Google Cloud VMware Engine monitoring brings infrastructure data in a single portal
To make monitoring simpler, more secure, and more cost-effective, we’ve expanded the Google Cloud operations suite to include Google Cloud VMware Engine. Our newest Preview Cloud Operations agent for Google Cloud VMware Engine does not require an integration with a third-party solution while allowing you to collect vCenter and vSAN metrics and vCenter syslog. You can also use the same agent to bring infrastructure metrics and logs from your on-premise deployment to Cloud Operations.
The new agent lets you monitor infrastructure in one centralized tool with all the features of Google Cloud operations, like pre-built and customizable dashboards and integration with your existing alerting system so you can build alerts based on your own thresholds and logic.
Here is how it works:
Google Cloud VMWare Engine logs and metrics collection architecture
You have the ability to configure almost anything you need. For example, you can configure an alert via an SMS message on your phone to let you know as soon as a new VM is rolled up in your instance, so it’s truly in your hands immediately. For more complex needs, you can apply algorithms or build models to get deeper insights.

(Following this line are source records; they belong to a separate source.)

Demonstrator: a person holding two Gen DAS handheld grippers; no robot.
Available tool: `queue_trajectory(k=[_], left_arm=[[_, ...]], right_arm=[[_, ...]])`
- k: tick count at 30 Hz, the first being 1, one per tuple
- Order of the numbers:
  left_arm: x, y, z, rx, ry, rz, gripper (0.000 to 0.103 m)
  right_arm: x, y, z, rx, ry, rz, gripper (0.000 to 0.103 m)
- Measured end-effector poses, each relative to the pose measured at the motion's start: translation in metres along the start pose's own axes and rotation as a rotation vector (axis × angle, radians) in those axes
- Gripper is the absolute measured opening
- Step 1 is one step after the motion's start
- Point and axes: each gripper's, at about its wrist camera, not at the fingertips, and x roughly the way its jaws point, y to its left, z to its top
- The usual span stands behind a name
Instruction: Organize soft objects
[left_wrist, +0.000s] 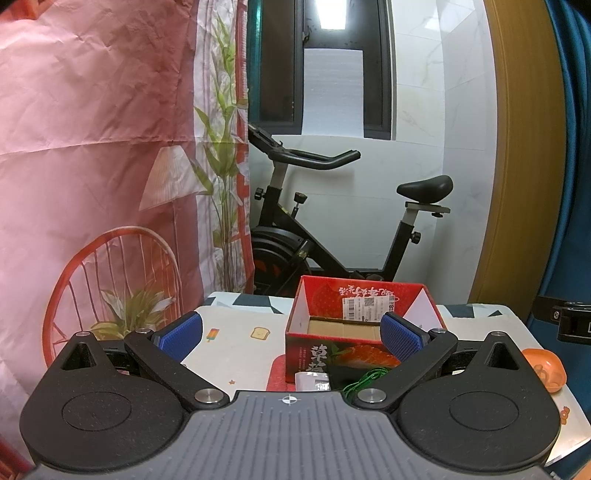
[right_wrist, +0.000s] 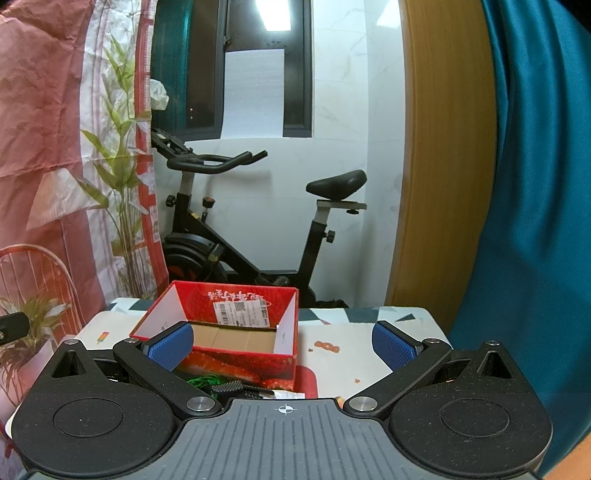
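Between our two hands, both claws are spread wide and grip nothing: the left claw (left_wrist: 291, 334) and the right claw (right_wrist: 282, 345) hover above the bench (left_wrist: 236, 332). Just ahead stands an open red strawberry box (left_wrist: 354, 321), cardboard floor showing. Before it lie a green cord (left_wrist: 364, 382), a black mesh item (right_wrist: 231, 387) and an orange soft toy (left_wrist: 546, 369). Behind stands an exercise bike (right_wrist: 258, 221).

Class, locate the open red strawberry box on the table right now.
The red strawberry box stands open at the table's far middle in both wrist views, in front of the exercise bike. A green string bundle lies just before it.
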Motion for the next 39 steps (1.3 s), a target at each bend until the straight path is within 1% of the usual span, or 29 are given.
queue_trajectory(k=[10, 39], left_arm=[[-0.0003, 0.0001, -0.0012, 0.001, -0.002, 0.0, 0.103], [0.0002, -0.001, -0.0045, -0.002, 0.001, -0.001, 0.103]], right_arm=[[0.0035, -0.0009, -0.003, 0.001, 0.001, 0.0, 0.103], [0.0009, 0.0015, 0.0016, 0.002, 0.006, 0.001, 0.103]])
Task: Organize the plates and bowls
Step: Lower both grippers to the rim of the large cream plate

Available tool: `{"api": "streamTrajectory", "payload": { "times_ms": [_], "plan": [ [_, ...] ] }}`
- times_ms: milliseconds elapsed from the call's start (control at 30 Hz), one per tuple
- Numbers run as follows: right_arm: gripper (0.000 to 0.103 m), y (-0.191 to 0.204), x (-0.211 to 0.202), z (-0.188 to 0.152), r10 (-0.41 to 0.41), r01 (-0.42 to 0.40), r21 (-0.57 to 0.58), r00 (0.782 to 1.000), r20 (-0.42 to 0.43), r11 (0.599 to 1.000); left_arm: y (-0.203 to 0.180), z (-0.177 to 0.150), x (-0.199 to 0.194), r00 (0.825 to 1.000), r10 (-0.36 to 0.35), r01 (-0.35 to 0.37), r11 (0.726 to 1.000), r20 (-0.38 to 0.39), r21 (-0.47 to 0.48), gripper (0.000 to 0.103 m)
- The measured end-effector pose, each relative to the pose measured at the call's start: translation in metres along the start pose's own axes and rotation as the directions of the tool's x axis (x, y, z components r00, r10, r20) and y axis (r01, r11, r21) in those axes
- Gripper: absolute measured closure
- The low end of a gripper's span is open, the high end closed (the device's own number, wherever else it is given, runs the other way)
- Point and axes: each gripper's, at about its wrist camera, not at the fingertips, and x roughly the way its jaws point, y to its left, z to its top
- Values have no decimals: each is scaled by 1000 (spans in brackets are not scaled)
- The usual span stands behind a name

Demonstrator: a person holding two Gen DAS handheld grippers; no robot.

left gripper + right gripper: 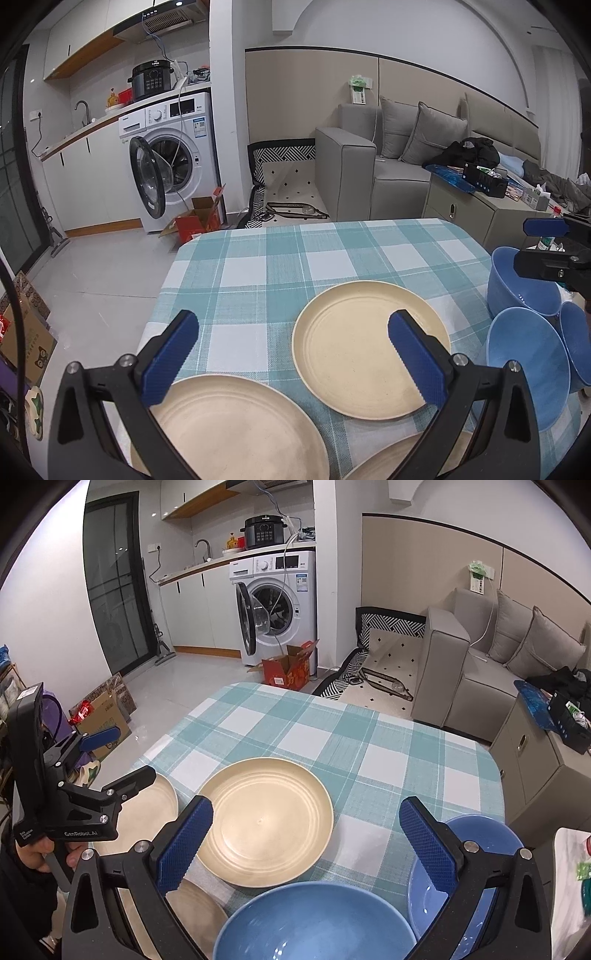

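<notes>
Three cream plates lie on the checked tablecloth (258, 266): one in the middle (351, 350), one near left (236, 428), and one cut off by the bottom edge (388, 461). Three blue bowls cluster at the right: a far one (524, 284), a near one (528, 369) and one at the view's edge (576, 347). My left gripper (295, 354) hovers open over the near plates, holding nothing. My right gripper (306, 845) is open above the nearest blue bowl (314, 923), with the middle plate (266, 819) ahead. In each view the other gripper (535, 245) (107, 755) shows at the side, open.
A washing machine (280, 602) with its door open and a red carton (288, 668) stand beyond the table. A grey sofa (369, 162) and a low cabinet (480, 214) are to the right. Cardboard boxes (107, 716) sit on the floor at the left. A hand (37, 853) holds the left gripper.
</notes>
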Motion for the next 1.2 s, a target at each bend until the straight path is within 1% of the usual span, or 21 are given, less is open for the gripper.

Transitioning to Google Cloud VMware Engine monitoring is simple
Google Cloud VMware Engine monitoring is easy to implement and use because you don’t need to develop anything, create tools, or worry about integrating metrics with dashboarding or alerting solution. Just as you normally would, when you roll out a VMware Engine private cloud, you can take the following steps to collect both syslog, vCenter and vSAN metrics.

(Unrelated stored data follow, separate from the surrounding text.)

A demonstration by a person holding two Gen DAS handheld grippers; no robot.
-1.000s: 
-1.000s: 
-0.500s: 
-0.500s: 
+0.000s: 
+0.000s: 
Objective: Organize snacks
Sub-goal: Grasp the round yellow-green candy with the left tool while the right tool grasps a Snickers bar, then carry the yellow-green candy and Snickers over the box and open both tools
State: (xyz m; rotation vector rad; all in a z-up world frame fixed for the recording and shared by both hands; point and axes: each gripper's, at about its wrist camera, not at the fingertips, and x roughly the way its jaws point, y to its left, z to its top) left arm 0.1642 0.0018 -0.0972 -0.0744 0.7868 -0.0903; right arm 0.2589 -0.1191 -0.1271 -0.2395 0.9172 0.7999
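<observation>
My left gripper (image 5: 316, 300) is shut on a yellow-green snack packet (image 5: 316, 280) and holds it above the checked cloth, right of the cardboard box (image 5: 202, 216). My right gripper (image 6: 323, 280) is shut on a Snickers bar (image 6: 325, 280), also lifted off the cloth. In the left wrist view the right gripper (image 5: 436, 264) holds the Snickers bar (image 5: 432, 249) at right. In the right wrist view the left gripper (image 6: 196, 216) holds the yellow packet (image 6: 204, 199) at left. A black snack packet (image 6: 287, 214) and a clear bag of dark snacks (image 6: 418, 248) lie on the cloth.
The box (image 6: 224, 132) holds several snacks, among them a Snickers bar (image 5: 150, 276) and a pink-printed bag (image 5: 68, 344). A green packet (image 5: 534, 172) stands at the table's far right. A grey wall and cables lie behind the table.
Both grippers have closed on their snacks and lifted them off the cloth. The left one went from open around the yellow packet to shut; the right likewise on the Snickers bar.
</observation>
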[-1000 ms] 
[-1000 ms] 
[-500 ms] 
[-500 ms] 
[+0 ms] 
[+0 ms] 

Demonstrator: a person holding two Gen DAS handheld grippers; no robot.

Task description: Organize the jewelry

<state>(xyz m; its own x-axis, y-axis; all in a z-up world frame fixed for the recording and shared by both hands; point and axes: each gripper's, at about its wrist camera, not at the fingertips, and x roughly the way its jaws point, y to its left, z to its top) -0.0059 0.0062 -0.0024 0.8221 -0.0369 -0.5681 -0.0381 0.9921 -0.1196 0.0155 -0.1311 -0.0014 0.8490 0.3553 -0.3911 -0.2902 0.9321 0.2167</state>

Create a Linux OS VM instance on your private cloud, this VM will host your agent
Run a single line of code to install an agent
Configure the agent
Configure log forwarding
Create a service account with logging and monitoring privileges through Infrastructure as Code or Cloud Console.
Optional: you can also install free out-of-the-box Google Cloud VMware Engine dashboards from Git repository.
Detailed instructions are available here.
Simplicity beyond setup
Once you set up monitoring, you’ll notice that it never asks you what metrics you want to collect. You can, however, select which metrics not to collect (by default vCenter and vSAN metrics are collected). The tool identifies the servers, the metadata, and information such as the names of VM instances. It collects the metrics and logs at regular intervals. The metrics start flowing as soon as you sign into your Google Cloud operations account.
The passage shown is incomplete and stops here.